O fato de “beber” em nossa sociedade é socialmente bem aceitado, ainda que ironicamente o álcool seja a droga mais mortífera que existe atualmente sobre a terra.
Por que repentinamente parece que dentro, a vida religiosa e sacerdotal também é um recurso aonde se recorre? E que deste modo parecesse que é socialmente aceito ao igual que no mundo cotidiano.
A finalidade deste artigo não é julgar se é bem visto ou se a pessoa faz bem ou mal a sua vida, senão mais bem tentar afundar de uma maneira mais profunda, que lhe poderia estar acontecendo ao alcoólico?
Primeiro que nada seria importante definir que significa “ser alcoólico”, se acredita de maneira errada que um alcoólico é quem “bebe”, mas realmente se trata dos efeitos destrutivos e autodestrutivos que como conseqüência de beber, exerce a pessoa a ele mesmo, afetando a terceiras pessoas e a sua vida laboral e comum.
O alcoolismo é um sintoma, nos esta indicando que algo mais profundo ocorre, é um sinal de dor, de sofrimento e que a única forma que encontra para se manifestar, é por meio do álcool, a pessoa não percebe outra solução para lidar com sua dor, sua carência, seu vazio, sua tristeza e, principalmente, sua falta.
Falta de que?
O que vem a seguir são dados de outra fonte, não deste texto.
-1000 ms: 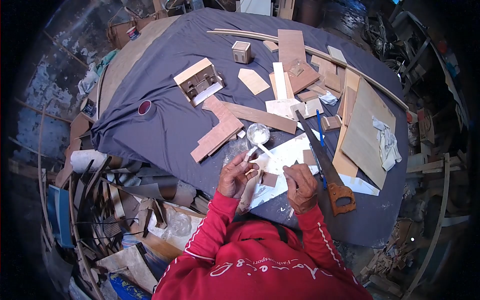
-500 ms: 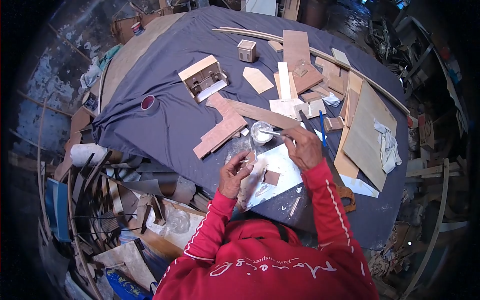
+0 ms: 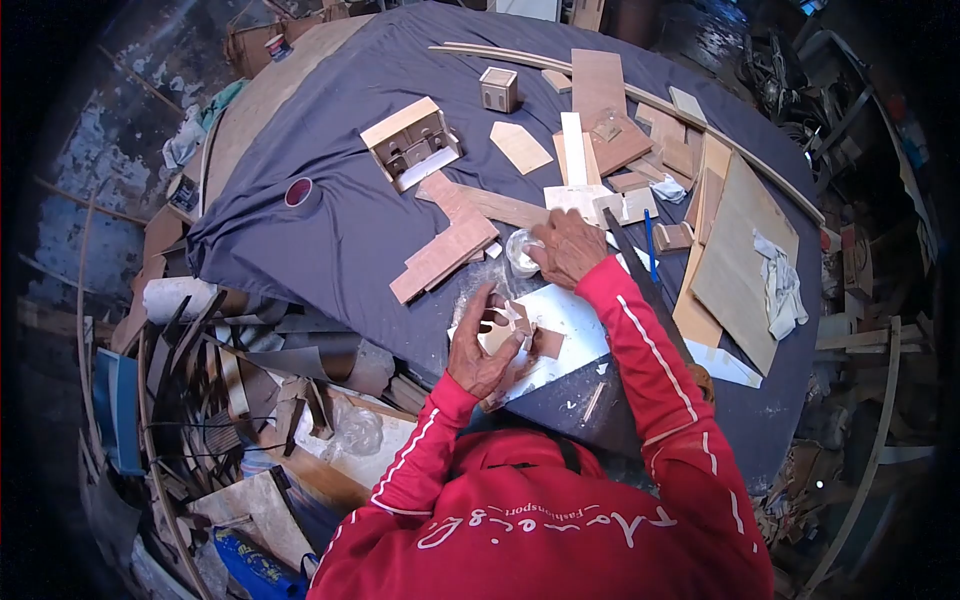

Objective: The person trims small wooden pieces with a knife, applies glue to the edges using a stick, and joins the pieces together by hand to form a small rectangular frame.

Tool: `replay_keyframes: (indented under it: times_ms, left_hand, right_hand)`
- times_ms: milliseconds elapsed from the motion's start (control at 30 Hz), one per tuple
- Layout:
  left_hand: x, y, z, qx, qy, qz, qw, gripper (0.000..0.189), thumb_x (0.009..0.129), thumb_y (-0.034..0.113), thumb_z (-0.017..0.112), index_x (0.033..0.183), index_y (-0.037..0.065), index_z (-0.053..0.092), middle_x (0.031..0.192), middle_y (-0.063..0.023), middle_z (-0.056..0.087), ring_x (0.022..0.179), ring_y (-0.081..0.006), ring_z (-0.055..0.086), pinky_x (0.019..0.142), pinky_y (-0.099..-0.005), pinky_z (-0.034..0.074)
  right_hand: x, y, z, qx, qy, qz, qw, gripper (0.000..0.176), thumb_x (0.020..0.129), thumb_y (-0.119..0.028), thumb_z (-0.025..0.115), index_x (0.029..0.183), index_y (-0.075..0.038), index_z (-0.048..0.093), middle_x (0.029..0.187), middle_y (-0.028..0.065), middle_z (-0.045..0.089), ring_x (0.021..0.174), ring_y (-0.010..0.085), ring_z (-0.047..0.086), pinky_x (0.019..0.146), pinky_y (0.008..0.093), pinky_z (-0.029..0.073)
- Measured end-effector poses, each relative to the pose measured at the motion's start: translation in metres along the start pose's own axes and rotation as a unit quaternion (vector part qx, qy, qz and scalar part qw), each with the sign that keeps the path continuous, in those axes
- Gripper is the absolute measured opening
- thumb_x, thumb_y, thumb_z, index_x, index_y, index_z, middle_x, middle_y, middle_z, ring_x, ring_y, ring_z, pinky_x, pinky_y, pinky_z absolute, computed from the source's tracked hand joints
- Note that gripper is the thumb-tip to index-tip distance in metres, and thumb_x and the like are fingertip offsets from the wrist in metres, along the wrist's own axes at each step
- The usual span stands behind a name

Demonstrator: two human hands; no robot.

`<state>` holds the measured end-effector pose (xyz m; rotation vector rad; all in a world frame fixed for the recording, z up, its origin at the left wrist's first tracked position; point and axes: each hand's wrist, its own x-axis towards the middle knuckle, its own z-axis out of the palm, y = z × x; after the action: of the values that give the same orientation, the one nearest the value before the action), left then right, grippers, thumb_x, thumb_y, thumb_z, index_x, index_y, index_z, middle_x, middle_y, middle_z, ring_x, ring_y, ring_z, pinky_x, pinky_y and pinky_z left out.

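My left hand (image 3: 478,352) is closed on a small brown wood piece (image 3: 521,318), held between thumb and fingers above a white board (image 3: 575,325). Lying on that board is a small brown square (image 3: 548,343). My right hand (image 3: 570,247) is at a clear plastic cup (image 3: 520,254) of white paste, its fingers curled at the rim. The thin stick it gripped a moment ago is hidden behind the fingers. Left of the cup lies a stepped reddish wood piece (image 3: 445,245).
A small wooden house-like box (image 3: 410,145) and a wooden cube (image 3: 498,90) stand farther back. Wood offcuts, a blue pen-like stick (image 3: 651,245) and a large plywood sheet (image 3: 742,265) lie to the right. A saw (image 3: 650,300) passes under my right forearm. A red-topped round container (image 3: 298,192) sits left.
My right hand has moved left and up over the cup, and the stick has gone from view. My left hand has shifted slightly right, its wood piece now over the board.
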<state>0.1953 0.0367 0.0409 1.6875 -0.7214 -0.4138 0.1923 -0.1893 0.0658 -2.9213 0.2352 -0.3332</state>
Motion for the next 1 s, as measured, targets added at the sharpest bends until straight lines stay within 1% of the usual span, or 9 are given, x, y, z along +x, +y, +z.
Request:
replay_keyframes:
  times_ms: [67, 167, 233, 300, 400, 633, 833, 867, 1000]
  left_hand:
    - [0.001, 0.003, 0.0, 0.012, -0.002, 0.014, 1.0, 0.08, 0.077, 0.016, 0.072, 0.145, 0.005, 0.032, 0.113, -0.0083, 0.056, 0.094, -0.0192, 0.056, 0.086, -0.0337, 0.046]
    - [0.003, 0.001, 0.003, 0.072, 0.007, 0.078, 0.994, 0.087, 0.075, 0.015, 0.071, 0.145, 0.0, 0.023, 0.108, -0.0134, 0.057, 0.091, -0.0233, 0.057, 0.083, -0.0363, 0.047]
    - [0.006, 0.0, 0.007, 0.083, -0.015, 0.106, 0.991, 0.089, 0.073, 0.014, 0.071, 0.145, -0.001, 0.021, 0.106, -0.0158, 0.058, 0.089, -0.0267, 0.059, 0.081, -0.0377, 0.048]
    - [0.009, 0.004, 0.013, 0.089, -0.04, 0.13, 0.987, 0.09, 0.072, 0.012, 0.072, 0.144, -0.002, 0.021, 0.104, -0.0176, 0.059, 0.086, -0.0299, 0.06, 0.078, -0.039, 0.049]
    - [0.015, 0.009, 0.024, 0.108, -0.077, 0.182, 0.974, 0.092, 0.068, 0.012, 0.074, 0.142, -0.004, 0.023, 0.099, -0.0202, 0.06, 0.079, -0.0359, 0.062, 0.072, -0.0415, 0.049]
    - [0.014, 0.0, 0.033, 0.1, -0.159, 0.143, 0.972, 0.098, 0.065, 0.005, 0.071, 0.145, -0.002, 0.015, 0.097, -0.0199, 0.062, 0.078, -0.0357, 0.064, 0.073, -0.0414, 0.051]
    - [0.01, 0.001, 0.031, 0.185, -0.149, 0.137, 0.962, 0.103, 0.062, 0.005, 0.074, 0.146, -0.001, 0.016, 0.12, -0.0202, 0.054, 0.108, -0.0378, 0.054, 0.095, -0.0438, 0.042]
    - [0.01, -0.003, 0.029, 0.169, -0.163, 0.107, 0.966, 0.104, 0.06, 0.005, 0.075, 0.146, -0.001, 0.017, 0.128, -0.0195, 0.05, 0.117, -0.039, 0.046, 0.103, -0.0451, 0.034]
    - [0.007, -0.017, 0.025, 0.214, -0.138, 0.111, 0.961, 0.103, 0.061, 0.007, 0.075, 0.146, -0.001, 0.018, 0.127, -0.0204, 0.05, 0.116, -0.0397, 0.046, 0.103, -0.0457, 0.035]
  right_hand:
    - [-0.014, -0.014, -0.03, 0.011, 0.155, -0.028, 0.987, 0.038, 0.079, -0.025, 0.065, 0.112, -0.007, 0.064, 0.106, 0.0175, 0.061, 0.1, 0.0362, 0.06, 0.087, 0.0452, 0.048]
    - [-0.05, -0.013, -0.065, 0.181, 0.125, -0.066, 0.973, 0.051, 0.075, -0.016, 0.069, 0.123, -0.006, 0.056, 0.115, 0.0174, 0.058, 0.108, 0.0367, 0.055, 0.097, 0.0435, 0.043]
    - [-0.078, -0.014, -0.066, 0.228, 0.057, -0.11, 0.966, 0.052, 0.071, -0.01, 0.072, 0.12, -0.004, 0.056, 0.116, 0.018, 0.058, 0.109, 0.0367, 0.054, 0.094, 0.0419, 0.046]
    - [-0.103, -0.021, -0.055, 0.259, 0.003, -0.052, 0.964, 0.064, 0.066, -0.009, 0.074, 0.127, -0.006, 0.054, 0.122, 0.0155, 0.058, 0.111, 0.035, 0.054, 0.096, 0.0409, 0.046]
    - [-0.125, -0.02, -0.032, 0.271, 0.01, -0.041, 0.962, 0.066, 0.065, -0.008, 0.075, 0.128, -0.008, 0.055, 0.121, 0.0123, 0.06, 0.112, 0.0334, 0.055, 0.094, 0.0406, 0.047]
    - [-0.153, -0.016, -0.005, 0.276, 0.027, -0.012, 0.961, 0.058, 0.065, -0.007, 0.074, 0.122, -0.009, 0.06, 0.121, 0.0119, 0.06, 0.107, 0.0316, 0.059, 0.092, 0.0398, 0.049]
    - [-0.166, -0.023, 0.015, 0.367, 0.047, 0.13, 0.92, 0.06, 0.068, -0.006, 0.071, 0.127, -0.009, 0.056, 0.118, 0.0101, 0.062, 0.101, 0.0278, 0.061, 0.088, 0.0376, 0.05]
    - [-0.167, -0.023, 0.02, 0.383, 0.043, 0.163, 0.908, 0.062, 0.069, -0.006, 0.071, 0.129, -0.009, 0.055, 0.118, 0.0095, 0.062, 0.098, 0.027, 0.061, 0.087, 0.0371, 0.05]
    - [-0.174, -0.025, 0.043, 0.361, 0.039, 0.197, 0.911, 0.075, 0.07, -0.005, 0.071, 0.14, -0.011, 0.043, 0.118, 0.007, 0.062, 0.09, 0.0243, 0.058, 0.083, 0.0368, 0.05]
De amor, de compreensão, de pertencer, e inclusive de “ser”.
A solução que encontra é com a autodestruição e é por isso que possivelmente no fundo de tudo, se encontra uma pessoa profundamente deprimida, profundamente desesperançada e sem um só motivo talvez para querer viver.
O alcoólico sofre muito, mas às vezes é difícil compreender para a sociedade e, sobretudo, não julgar o que lhe ocorre, já que o álcool atua assim como numa tentativa de anestesiar toda esta dor e ainda que seja por um breve tempo, efetivamente o logra e “não sente” e em cada tentativa que faz por sarar a dor, percebe que não tem sarado e recorre a uma quantidade maior de álcool, acreditando que é a única solução, pois é a única que conhece.
A origem e a causa poderia se dever a múltiples fatores, mas principalmente teria que ver com vivências e experiências traumáticas da vida infantil e ao não perceber e sem sabê-lo durante a vida adulta vivemos experiências que se parecem a “aquilo traumático” e aplicamos as soluções que “conhecemos” ainda que resulte destrutiva o autodestrutiva e que a solução a aprendemos também desde crianças sem perceber.
Em psicoterapia a intenção proporciona novas vias para trabalhar e solucionar a dor e que principalmente a solução resulte adaptativa para a pessoa e deste modo possa encontrar outras formas de “sarar” e poder ter uma melhor qualidade de vida dentro de seu contexto religioso e sacerdotal.